You are asked to repeat the listing word for word and to leave out its pictures.

____ Source data

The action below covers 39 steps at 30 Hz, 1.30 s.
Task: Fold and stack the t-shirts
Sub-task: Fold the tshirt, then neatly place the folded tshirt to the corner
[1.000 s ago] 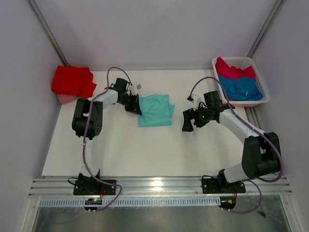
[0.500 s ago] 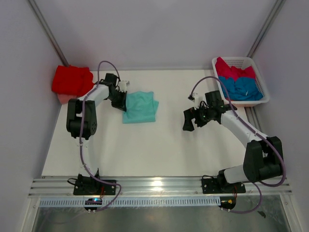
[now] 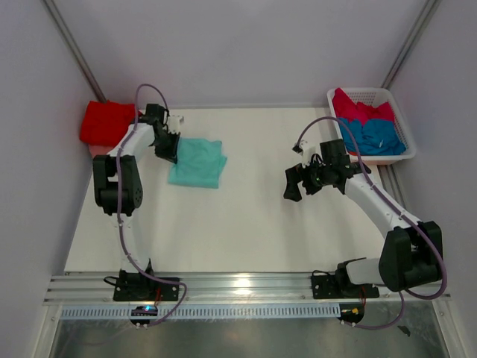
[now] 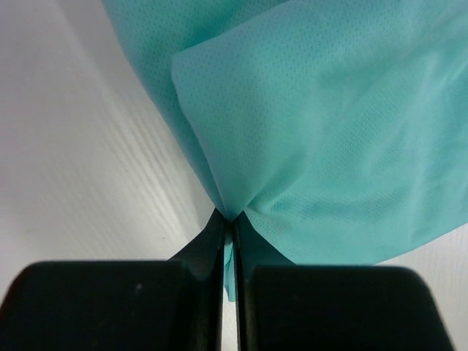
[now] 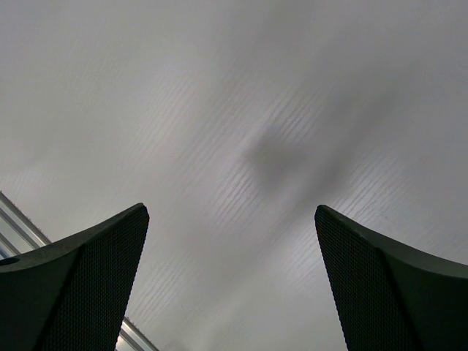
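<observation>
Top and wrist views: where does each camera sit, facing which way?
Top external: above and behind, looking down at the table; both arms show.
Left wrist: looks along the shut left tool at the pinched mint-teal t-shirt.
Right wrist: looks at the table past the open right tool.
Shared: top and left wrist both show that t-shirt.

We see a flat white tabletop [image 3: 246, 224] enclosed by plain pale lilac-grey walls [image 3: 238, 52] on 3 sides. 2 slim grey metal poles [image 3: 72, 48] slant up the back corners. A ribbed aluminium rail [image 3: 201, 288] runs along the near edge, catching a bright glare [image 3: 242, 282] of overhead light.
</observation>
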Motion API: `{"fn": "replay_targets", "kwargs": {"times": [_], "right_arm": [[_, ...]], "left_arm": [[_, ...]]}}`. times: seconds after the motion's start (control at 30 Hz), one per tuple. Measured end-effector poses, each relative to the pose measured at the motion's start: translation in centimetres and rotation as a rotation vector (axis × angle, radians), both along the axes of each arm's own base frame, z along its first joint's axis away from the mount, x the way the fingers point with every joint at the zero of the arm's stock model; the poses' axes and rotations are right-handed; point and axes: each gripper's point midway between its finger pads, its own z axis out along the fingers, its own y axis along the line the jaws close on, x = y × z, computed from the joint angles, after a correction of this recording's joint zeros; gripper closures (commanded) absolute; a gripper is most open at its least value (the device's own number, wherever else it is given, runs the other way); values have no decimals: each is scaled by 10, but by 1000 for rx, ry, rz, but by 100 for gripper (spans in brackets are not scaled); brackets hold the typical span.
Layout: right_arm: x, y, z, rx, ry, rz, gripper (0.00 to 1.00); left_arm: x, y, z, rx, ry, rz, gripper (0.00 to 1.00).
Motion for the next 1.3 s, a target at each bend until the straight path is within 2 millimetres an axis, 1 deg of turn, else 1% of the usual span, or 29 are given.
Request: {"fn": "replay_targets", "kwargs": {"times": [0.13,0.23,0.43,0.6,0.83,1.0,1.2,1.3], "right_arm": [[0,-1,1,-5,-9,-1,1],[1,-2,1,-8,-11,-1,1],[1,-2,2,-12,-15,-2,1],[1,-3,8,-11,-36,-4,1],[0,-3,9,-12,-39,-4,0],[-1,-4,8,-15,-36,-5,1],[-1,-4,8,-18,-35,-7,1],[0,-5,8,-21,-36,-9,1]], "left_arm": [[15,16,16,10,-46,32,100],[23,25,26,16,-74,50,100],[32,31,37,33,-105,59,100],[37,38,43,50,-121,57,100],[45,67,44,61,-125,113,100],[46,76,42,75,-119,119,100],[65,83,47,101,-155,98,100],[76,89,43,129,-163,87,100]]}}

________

> Your response
The action below covers 39 steps at 30 Hz, 1.30 s.
Task: Fold and stack the t-shirts
Sub-task: Fold the tshirt, then neatly place the folded tshirt to the corner
[1.000 s ago] 
[0.500 s ago] 
[now] 
[now] 
[now] 
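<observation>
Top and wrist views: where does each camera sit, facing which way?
Top external: above and behind, looking down at the table; both arms show.
Left wrist: looks along the shut left tool at the pinched mint-teal t-shirt.
Right wrist: looks at the table past the open right tool.
Shared: top and left wrist both show that t-shirt.

We see a flat white tabletop [image 3: 246, 224] enclosed by plain pale lilac-grey walls [image 3: 238, 52] on 3 sides. 2 slim grey metal poles [image 3: 72, 48] slant up the back corners. A ribbed aluminium rail [image 3: 201, 288] runs along the near edge, catching a bright glare [image 3: 242, 282] of overhead light.
</observation>
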Motion API: `{"fn": "replay_targets", "kwargs": {"times": [_], "right_arm": [[_, ...]], "left_arm": [[_, ...]]}}`. times: seconds after the motion's start (control at 30 Hz), one per tuple. Measured end-effector poses, each relative to the pose measured at the motion's start: translation in centimetres and rotation as a rotation vector (axis × angle, radians), both along the axes of each arm's own base frame, z along its first joint's axis away from the mount, x the way the fingers point with every joint at the zero of the arm's stock model; the poses' axes and rotations are right-handed; point and axes: each gripper's point midway between its finger pads, its own z axis out along the fingers, its own y axis along the line the jaws close on, x = y × z, computed from the joint angles, after a correction of this recording's joint zeros; gripper closures (commanded) absolute; a gripper is most open at its least value (the device's own number, wherever else it is given, runs the other way); values have no decimals: each is scaled by 10, but by 1000 for rx, ry, rz, but by 100 for gripper (spans in brackets are not scaled); brackets hold the typical span.
Layout: right_arm: x, y, z, rx, ry, rz, gripper (0.00 to 1.00); left_arm: x, y, z, rx, ry, rz, gripper (0.00 to 1.00).
Motion for the next 1.3 s, a target at each bend until the straight path is within 2 millimetres an axis, 1 deg of turn, else 1% of the usual span, or 29 are given.
Request: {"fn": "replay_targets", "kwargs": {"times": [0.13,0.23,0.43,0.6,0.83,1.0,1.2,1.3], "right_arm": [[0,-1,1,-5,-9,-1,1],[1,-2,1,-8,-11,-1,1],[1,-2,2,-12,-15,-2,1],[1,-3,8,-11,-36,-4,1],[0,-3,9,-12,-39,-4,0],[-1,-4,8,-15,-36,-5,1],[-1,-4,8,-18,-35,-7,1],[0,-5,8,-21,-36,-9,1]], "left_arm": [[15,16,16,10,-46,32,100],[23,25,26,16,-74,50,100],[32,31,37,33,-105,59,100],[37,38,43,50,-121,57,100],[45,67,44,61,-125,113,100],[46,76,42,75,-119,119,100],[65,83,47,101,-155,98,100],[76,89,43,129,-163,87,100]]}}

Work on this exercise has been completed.